In addition, courts within this district have unequivocally held that straight forward conditions of confinement claims are not cognizable in habeas proceedings. Brown v. Zeigler, No. 5:12-cv-00178, 2013 WL 4500473, at *6-7 (S.D.W.Va. Aug. 20, 2013); Daniel v. Craig, Nos. 5:07-cv-00465 & 5:07-cv-00577, 2008 WL 644883, at *2 (S.D.W.Va. Mar. 7, 2008); Berry v. McBride, No. 5:05-cv-01134, 2006 WL 2861077, at *1 (S.D.W.Va. Oct. 5, 2006). Accordingly, to the extent Hillberry's claims in his responsive brief and affidavit relate to the conditions of his confinement, those claims are more appropriately raised in a proceeding under 42 U.S.C. § 1983. However, Hillberry's due process claims are cognizable in this proceeding. McNair, 527 F.2d at 875; see also Varela, 1991 WL 213515, at *1. With that, the undersigned turns to the merits of Hillberry's claims.
That is not to say, however, that the conditions of administrative segregation are not relevant to Hillberry's due process claims.
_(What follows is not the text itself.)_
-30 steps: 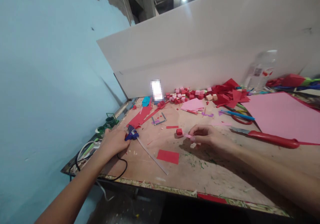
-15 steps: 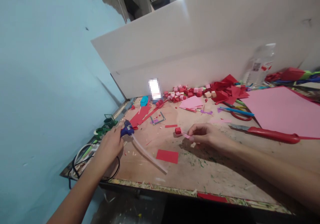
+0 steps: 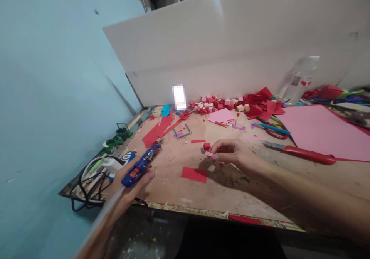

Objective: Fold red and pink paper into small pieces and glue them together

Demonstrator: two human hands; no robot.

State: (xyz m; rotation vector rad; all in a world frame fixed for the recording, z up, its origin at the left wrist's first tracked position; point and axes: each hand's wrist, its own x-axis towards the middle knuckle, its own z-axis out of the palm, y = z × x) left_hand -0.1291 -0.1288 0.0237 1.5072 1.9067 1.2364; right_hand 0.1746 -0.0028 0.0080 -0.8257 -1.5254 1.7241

As discussed below, the severity of the conditions of his confinement is an integral piece of the due process analysis.
D. Due Process
Although Hillberry presents four claims in his habeas petition, there is only one overarching claim of constitutional dimension—Hillberry's allegation that his due process rights were violated when he was assigned to administrative segregation by the MOCC administrative segregation committee. In his petition, Hillberry asserts that his due process rights were violated in two basic ways: (1) the administrative segregation committee based its decision on an "alleged incident" that occurred prior to his confinement at MOCC, and (2) the administrative segregation committee did not allow him to call witnesses, cross-examine witnesses, or "review the facts" prior to the hearing. (ECF No. 1 at 6-8). Respondent argues that Hillberry has not "asserted a liberty interest that can sustain his petition for writ of habeas corpus" because he has not alleged that placement in administrative segregation has exceeded his original sentence or that placement in administrative segregation constitutes an atypical or significant hardship beyond that associated with administrative segregation in general. (ECF No. 11 at 9).
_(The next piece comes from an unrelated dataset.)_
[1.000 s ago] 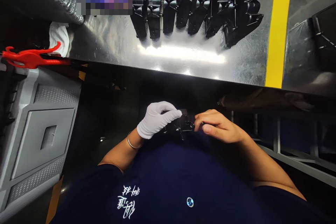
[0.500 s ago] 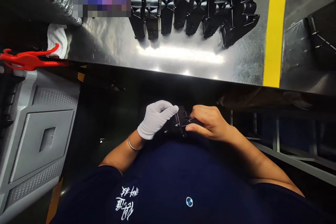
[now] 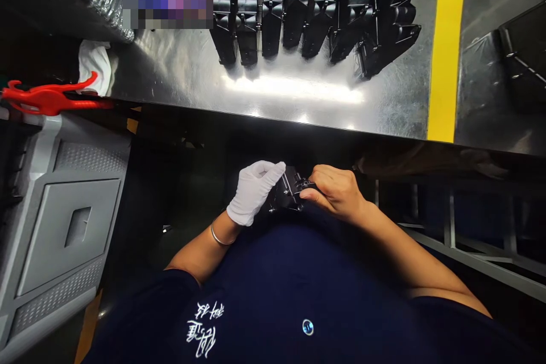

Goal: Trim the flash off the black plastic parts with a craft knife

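A glossy black plastic part is held up in front of my dark blue shirt, below the table's front edge. My left hand, in a white glove with a bracelet at the wrist, is closed and pinches its upper left edge between thumb and fingers. Bare, my right hand is closed at the part's right end, thumb below and curled fingers above. The dark piece between those fingertips seems to belong to the same part; its exact shape is too dark to make out.
Rows of similar black plastic parts stand on the metal table. Yellow tape crosses the table at right. A red air blow gun and a white cloth are at left, above a grey plastic bin.
My right hand has moved left and closed on the right end of the black part. The part has turned and risen slightly, while my left hand keeps its pinch.
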### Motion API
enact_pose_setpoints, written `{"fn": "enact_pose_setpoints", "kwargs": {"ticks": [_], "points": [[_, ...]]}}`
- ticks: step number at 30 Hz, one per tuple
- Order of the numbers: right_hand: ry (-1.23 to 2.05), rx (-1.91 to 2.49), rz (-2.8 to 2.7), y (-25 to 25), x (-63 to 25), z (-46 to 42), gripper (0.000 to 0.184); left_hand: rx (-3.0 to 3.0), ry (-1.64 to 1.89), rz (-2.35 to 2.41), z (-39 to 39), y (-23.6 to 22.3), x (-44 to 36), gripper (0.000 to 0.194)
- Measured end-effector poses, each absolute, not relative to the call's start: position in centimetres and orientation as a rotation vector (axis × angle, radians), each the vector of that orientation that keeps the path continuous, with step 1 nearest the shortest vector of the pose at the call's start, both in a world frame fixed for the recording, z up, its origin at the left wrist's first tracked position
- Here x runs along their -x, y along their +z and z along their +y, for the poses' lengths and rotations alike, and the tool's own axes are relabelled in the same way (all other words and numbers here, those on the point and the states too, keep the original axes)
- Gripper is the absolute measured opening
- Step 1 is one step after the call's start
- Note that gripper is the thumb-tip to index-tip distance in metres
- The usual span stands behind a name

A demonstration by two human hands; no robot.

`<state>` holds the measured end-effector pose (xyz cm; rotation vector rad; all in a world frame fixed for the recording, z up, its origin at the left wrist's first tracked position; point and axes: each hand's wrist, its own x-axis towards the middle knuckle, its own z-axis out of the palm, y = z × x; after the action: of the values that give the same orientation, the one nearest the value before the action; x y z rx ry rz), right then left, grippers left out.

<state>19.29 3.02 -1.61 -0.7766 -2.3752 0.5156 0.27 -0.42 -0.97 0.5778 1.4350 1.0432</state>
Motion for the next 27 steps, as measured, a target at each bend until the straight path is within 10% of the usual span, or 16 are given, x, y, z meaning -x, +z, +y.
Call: {"fn": "enact_pose_setpoints", "kwargs": {"ticks": [20,27], "points": [[0.420,0.798,-2.378,-1.56,-19.47,3.16,0.051,-0.558,1.008,1.424,0.20,-0.39,-0.59,0.047],[0.915,0.709,-2.404,-1.09,-19.75,3.64,0.053,-0.561,1.000,1.428,-0.02,-0.69,-0.49,0.045]]}}
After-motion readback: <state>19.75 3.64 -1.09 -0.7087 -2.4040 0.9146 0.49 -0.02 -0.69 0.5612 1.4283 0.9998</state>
To the extent that Hillberry contends that Respondent should not have been permitted to use his behavior prior to his incarceration at MOCC during his administrative segregation hearing, that claim fails. Common sense dictates that prison officials should be permitted to use inmates' past behavior as an indicator in making assessments that directly impact the safe and efficient operation of the institution. See Shoats v. Horn, 213 F.3d 140, 146 (3rd Cir. 2000).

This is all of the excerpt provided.